- [ACTIVITY]:
Can you copy out the data exactly? Leave the images out.
^^^^^^^^^^^^^^^^
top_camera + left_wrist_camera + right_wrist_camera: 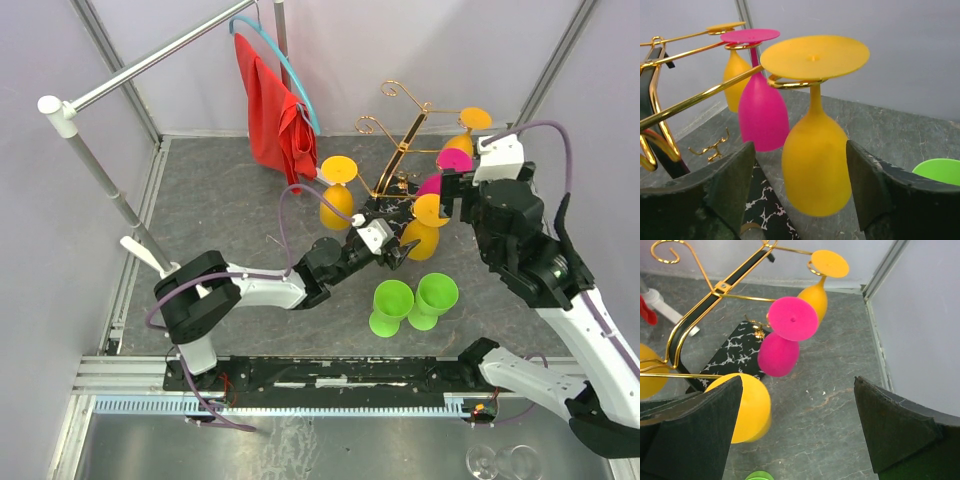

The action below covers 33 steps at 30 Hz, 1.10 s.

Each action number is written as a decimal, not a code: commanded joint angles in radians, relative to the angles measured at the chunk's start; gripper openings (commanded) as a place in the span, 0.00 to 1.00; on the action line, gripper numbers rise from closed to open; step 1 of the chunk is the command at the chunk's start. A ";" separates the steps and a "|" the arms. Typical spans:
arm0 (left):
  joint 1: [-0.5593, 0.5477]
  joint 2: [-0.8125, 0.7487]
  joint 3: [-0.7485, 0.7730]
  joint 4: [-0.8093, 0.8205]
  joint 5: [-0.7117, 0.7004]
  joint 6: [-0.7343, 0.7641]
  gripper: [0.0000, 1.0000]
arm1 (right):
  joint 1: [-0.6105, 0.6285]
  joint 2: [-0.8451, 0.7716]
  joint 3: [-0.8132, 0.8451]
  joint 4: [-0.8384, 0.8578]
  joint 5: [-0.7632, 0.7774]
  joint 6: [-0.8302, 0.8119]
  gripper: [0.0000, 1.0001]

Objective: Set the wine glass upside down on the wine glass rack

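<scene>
Yellow wine glass (814, 155) hangs inverted on gold rack (690, 101); left fingers (732, 182) spread astride it, right fingers (695, 440) parted.

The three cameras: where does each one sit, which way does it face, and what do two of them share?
Top external: above and behind the bases, looking down at the table; the left arm and right arm show, the gold rack beyond.
Left wrist: low, looking level between its open fingers at a hanging yellow glass.
Right wrist: higher, looking down past its open fingers at the rack's black base.
Shared: both wrist views show the pink glass.
</scene>
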 commanded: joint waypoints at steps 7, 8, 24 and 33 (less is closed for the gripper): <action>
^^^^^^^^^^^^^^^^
- [OUTPUT FOR THIS TASK]:
top_camera + left_wrist_camera + right_wrist_camera: 

The action below covers 33 steps at 30 Hz, 1.10 s.

Each action number is written as a decimal, not a code: commanded joint angles in radians, relative to the angles measured at the chunk's start; gripper openings (commanded) as a place in the span, 0.00 to 1.00; on the action line, gripper numbers rise from closed to open; step 1 of the chunk is the command at the chunk's start. A ";" separates the steps and a "|" the arms. Typical spans:
arm0 (left):
  joint 1: [-0.5593, 0.5477]
  joint 2: [-0.8125, 0.7487]
  joint 3: [-0.7485, 0.7730]
  joint 4: [-0.8093, 0.8205]
  joint 5: [-0.7117, 0.7004]
  joint 6: [-0.7343, 0.7641]
  gripper: [0.0000, 1.0000]
arm1 (right):
  joint 1: [-0.6105, 0.6285]
  joint 2: [-0.8451, 0.7716]
  joint 3: [-0.8132, 0.8451]
  joint 4: [-0.8384, 0.8578]
  joint 5: [-0.7632, 0.7774]
  joint 6: [-0.8302, 0.8119]
  gripper: [0.0000, 1.0001]

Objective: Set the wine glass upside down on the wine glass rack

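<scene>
Yellow wine glass (814, 155) hangs inverted on gold rack (690, 101); left fingers (732, 182) spread astride it, right fingers (695, 440) parted.

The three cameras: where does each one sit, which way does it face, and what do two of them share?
Top external: above and behind the bases, looking down at the table; the left arm and right arm show, the gold rack beyond.
Left wrist: low, looking level between its open fingers at a hanging yellow glass.
Right wrist: higher, looking down past its open fingers at the rack's black base.
Shared: both wrist views show the pink glass.
</scene>
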 commanded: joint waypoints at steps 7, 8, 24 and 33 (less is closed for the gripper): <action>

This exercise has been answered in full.